WHAT TO DO:
All lines in the data below carrying the string "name" are to be located and copied.

DATASET EXTRACT:
============

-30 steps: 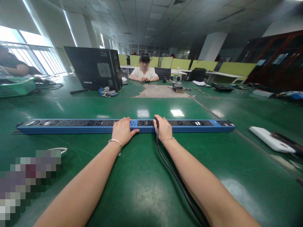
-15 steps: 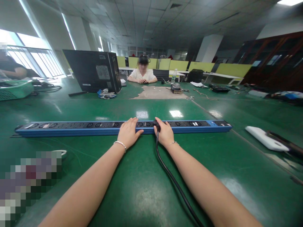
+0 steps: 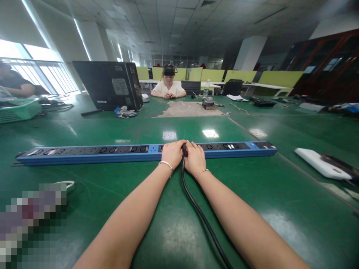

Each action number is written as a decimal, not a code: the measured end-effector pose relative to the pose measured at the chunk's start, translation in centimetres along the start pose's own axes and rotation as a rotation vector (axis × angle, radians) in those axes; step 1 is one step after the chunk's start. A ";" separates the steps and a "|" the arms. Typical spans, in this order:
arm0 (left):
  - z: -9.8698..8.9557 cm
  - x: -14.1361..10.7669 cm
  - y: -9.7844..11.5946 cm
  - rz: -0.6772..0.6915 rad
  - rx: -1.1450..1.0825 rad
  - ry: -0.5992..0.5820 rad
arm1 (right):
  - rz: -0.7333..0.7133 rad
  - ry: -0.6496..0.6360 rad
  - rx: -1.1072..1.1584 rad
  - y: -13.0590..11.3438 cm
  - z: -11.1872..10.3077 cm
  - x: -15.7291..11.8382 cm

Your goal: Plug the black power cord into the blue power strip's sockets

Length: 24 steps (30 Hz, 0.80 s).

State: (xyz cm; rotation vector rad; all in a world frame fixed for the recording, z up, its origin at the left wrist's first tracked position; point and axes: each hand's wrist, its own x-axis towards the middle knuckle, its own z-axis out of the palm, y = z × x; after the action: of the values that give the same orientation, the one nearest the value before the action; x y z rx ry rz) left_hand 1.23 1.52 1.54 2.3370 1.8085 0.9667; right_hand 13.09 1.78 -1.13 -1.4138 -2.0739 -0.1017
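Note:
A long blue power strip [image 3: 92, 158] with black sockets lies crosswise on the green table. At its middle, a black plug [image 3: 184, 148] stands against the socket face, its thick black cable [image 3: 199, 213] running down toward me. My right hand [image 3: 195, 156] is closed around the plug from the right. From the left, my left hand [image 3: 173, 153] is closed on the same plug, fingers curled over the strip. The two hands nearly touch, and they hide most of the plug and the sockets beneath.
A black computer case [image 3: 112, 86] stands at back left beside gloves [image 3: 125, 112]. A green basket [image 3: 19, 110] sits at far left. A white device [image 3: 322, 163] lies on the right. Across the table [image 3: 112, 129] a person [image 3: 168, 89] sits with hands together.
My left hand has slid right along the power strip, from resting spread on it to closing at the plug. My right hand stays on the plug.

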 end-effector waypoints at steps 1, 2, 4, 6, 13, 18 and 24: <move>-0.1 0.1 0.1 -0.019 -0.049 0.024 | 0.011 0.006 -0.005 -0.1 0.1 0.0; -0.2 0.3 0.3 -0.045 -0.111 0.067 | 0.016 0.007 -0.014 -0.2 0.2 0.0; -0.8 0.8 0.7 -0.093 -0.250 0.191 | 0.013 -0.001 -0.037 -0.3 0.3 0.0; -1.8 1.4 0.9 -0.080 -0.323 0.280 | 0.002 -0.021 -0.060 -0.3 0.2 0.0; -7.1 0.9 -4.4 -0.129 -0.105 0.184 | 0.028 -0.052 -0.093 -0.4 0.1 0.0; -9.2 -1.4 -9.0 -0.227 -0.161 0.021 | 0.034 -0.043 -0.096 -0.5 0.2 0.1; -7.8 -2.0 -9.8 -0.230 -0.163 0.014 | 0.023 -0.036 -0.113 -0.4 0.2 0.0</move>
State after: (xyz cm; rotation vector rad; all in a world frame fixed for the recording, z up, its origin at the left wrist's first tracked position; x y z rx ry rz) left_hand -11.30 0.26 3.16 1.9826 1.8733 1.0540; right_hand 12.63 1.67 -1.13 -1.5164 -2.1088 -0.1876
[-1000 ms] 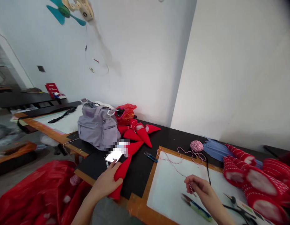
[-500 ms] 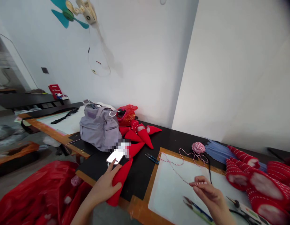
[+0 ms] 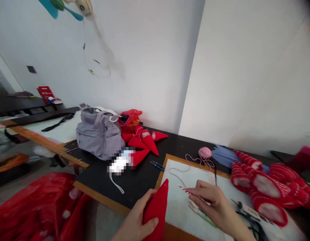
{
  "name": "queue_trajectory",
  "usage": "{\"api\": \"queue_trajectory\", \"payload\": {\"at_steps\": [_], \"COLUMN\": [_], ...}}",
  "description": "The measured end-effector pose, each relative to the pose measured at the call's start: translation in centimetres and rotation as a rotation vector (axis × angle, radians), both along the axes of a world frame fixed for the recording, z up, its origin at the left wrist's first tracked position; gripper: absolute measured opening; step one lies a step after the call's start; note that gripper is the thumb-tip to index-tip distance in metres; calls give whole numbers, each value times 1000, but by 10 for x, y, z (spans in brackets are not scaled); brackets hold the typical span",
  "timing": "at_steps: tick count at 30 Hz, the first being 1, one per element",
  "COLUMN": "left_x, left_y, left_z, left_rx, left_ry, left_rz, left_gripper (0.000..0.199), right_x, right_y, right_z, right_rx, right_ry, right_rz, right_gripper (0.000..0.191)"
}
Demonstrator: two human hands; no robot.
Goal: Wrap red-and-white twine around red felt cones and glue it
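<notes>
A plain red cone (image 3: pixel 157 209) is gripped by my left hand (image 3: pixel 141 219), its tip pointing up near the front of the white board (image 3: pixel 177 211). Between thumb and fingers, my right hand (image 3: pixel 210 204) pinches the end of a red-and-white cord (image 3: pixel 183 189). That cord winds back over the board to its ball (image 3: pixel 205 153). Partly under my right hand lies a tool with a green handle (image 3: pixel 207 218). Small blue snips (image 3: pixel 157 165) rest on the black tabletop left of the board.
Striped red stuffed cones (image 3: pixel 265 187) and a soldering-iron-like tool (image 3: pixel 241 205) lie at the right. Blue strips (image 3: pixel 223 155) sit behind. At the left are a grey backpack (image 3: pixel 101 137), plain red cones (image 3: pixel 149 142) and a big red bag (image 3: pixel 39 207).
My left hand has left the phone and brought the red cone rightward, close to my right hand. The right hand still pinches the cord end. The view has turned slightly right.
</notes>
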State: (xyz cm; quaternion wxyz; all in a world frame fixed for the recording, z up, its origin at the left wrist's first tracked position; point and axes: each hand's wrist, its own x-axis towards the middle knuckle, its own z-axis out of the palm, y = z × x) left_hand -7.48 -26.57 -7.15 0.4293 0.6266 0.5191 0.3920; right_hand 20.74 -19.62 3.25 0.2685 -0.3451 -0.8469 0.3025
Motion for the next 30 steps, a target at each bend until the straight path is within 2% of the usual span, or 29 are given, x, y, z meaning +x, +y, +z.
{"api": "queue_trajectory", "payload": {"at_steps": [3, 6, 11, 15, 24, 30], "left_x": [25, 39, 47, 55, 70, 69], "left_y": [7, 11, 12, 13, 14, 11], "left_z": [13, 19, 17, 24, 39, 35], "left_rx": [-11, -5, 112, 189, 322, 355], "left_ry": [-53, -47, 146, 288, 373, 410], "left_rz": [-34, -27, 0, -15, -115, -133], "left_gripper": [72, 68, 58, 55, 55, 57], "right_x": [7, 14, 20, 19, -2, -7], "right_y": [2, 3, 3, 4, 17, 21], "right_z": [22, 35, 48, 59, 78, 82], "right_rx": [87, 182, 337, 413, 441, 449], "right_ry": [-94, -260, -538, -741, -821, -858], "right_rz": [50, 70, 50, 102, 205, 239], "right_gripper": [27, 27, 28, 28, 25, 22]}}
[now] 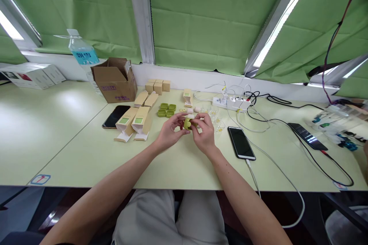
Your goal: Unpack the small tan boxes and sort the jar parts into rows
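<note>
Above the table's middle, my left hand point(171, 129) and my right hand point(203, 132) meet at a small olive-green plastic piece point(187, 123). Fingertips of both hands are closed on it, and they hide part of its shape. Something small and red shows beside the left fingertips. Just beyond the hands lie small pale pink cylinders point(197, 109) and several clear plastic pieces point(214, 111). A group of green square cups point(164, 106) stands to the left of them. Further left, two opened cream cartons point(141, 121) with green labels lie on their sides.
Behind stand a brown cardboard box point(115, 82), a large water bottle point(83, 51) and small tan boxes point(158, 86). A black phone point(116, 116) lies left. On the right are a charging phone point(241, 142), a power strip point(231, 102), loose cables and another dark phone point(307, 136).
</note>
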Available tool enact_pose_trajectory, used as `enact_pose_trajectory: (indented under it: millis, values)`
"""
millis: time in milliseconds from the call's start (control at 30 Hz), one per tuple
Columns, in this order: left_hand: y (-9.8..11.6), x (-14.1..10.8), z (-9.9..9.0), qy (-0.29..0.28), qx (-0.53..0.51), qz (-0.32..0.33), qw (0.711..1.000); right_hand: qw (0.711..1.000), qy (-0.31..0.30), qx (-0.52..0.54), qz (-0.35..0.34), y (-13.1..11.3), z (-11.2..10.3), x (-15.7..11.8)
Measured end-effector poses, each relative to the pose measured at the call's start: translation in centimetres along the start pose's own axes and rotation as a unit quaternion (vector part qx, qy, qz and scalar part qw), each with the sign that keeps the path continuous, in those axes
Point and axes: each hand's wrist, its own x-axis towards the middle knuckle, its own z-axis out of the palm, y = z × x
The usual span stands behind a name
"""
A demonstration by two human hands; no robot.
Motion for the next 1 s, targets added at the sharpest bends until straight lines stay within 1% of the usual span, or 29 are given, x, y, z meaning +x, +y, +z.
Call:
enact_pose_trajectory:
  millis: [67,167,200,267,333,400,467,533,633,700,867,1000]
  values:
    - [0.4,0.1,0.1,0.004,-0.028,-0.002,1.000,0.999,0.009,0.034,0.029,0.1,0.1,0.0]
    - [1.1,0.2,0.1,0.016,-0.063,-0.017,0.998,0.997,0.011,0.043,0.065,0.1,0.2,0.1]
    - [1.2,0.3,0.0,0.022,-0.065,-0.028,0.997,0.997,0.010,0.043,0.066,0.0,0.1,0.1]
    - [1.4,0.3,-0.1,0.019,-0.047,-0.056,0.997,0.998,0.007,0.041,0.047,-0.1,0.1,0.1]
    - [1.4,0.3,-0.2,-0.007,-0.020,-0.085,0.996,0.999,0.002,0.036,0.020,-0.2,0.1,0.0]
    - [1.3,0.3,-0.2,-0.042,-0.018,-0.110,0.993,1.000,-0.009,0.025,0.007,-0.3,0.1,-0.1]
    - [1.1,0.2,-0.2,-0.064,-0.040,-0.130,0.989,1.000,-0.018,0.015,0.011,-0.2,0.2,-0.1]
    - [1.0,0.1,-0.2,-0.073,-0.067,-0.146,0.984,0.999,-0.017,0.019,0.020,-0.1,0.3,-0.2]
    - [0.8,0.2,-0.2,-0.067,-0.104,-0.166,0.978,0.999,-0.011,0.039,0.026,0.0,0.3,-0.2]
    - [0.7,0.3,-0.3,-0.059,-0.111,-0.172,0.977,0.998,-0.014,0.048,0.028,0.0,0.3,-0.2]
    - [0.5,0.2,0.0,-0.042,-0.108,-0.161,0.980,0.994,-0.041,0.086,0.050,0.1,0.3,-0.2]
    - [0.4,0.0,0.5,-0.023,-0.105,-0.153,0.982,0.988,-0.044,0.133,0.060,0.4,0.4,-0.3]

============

FINISHED EXERCISE:
  "name": "queue_trajectory",
The usual span stands behind a name

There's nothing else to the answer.